Records excerpted from a collection
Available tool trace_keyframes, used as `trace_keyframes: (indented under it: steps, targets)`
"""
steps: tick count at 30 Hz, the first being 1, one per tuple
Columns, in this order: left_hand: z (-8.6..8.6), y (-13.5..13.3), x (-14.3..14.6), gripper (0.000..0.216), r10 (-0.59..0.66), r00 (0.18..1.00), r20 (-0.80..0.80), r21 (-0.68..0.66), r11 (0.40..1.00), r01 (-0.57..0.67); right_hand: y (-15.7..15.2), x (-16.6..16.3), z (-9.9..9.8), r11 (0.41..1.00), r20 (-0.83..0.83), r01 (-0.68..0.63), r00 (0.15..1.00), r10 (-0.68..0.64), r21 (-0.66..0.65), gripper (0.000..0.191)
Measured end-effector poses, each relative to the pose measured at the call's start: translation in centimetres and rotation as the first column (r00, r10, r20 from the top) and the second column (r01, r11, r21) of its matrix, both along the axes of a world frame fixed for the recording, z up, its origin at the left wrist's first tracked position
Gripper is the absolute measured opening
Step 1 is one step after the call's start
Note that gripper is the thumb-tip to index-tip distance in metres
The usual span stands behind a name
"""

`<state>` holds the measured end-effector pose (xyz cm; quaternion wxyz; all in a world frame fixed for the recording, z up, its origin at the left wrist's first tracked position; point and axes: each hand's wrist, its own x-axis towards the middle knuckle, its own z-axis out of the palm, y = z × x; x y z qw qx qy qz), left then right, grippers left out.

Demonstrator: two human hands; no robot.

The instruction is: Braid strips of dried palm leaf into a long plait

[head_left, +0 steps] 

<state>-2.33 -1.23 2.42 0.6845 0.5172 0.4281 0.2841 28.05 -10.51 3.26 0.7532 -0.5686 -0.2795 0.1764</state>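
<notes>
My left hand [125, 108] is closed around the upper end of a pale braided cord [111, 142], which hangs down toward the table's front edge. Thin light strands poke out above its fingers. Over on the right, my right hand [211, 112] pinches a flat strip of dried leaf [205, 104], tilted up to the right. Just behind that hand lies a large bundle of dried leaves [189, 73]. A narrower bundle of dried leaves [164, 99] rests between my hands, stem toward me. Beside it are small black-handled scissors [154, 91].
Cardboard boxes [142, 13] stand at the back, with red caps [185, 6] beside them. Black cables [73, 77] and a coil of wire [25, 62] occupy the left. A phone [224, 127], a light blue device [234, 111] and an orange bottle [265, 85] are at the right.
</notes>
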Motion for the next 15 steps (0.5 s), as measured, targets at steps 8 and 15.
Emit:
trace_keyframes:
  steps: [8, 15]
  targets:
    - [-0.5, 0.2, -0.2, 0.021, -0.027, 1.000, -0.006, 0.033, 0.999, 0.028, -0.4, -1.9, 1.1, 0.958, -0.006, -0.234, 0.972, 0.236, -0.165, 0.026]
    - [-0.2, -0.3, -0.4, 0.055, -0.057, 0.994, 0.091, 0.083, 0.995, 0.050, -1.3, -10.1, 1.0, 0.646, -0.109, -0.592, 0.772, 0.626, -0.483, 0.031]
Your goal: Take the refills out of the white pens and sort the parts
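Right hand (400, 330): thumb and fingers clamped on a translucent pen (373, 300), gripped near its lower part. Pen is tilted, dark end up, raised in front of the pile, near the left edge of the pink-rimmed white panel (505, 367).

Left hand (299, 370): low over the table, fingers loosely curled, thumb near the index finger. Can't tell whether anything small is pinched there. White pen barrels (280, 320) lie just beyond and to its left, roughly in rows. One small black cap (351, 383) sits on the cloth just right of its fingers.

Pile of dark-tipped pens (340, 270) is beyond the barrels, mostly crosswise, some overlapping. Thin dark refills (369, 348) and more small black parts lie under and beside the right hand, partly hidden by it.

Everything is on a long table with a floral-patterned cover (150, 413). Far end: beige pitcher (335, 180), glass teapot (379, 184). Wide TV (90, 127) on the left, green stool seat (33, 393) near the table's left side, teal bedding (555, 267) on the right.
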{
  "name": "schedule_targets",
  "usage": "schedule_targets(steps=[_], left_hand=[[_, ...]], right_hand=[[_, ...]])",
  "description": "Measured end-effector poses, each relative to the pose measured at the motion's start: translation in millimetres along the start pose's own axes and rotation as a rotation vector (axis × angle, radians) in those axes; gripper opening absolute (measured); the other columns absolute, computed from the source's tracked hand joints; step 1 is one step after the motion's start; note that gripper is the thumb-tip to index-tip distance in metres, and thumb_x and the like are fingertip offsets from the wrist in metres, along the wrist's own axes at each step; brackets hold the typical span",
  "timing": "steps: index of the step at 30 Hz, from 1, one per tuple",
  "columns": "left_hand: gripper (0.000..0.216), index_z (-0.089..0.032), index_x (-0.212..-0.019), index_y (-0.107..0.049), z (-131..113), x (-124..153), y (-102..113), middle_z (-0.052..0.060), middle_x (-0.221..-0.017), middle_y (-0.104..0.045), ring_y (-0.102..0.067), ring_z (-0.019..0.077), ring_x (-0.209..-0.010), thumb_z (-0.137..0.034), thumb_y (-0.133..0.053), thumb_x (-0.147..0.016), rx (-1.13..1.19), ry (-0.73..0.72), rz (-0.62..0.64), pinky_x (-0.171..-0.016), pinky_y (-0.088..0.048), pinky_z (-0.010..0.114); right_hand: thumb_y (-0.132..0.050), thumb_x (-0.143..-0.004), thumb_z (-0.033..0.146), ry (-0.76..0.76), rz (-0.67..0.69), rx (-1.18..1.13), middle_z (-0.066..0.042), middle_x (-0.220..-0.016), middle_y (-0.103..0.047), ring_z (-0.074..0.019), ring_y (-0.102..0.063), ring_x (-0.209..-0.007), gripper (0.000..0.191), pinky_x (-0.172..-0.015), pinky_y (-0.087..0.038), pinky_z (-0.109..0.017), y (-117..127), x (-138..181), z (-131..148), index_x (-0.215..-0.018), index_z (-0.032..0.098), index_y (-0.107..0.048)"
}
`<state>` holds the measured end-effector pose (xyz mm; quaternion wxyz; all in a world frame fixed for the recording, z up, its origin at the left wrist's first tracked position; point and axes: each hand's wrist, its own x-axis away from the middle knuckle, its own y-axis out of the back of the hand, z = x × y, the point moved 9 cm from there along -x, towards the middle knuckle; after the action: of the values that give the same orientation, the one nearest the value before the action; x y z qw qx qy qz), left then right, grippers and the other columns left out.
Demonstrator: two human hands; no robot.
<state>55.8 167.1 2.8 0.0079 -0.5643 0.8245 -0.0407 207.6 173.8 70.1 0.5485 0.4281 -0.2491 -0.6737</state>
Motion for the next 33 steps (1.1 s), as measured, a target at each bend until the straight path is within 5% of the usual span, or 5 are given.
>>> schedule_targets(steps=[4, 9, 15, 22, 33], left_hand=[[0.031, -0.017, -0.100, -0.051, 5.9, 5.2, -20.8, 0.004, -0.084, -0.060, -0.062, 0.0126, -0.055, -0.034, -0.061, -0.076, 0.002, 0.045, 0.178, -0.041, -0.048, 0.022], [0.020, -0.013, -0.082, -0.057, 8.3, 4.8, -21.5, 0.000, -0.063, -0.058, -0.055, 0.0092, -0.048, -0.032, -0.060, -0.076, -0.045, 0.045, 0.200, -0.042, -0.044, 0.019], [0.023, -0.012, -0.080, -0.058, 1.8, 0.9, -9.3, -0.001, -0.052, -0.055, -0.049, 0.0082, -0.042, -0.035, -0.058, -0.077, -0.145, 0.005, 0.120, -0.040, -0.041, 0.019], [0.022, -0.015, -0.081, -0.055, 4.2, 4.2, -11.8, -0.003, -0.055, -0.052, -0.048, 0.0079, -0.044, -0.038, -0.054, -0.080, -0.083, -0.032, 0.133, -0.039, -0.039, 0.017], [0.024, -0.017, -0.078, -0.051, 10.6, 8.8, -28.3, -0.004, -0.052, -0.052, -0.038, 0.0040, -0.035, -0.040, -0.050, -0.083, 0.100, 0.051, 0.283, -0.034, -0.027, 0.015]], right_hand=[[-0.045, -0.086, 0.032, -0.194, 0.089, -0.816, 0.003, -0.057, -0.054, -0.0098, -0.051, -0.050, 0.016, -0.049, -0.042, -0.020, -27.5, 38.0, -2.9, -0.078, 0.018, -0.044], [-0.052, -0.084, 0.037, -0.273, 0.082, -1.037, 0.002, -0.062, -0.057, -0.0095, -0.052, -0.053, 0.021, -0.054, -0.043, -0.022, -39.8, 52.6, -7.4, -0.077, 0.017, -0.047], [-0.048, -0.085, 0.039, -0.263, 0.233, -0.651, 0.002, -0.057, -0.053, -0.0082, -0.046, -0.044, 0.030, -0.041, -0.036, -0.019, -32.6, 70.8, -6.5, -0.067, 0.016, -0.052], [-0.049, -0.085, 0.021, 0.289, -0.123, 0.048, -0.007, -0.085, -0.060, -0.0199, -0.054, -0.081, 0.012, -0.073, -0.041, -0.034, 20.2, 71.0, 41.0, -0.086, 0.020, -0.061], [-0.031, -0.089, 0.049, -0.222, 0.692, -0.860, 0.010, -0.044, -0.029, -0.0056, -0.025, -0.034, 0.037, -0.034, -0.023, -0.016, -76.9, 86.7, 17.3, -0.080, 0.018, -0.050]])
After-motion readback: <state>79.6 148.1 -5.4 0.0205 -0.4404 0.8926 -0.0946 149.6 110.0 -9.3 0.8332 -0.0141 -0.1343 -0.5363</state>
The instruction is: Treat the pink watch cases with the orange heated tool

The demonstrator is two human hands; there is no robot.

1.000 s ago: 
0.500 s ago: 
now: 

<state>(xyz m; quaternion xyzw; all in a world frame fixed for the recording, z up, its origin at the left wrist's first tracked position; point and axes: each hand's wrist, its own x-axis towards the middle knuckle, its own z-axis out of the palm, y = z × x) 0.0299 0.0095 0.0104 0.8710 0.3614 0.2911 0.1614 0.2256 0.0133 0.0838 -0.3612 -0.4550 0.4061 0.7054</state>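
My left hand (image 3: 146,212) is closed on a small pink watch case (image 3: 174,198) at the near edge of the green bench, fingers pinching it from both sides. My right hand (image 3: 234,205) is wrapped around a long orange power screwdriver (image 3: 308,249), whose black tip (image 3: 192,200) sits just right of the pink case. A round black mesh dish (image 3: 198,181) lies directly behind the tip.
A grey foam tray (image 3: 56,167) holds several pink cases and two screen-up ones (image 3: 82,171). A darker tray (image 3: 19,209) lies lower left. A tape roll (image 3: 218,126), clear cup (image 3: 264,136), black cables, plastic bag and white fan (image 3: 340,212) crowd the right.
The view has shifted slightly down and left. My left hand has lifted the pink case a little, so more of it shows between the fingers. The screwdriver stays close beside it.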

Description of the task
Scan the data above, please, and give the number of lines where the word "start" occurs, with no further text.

Task result
3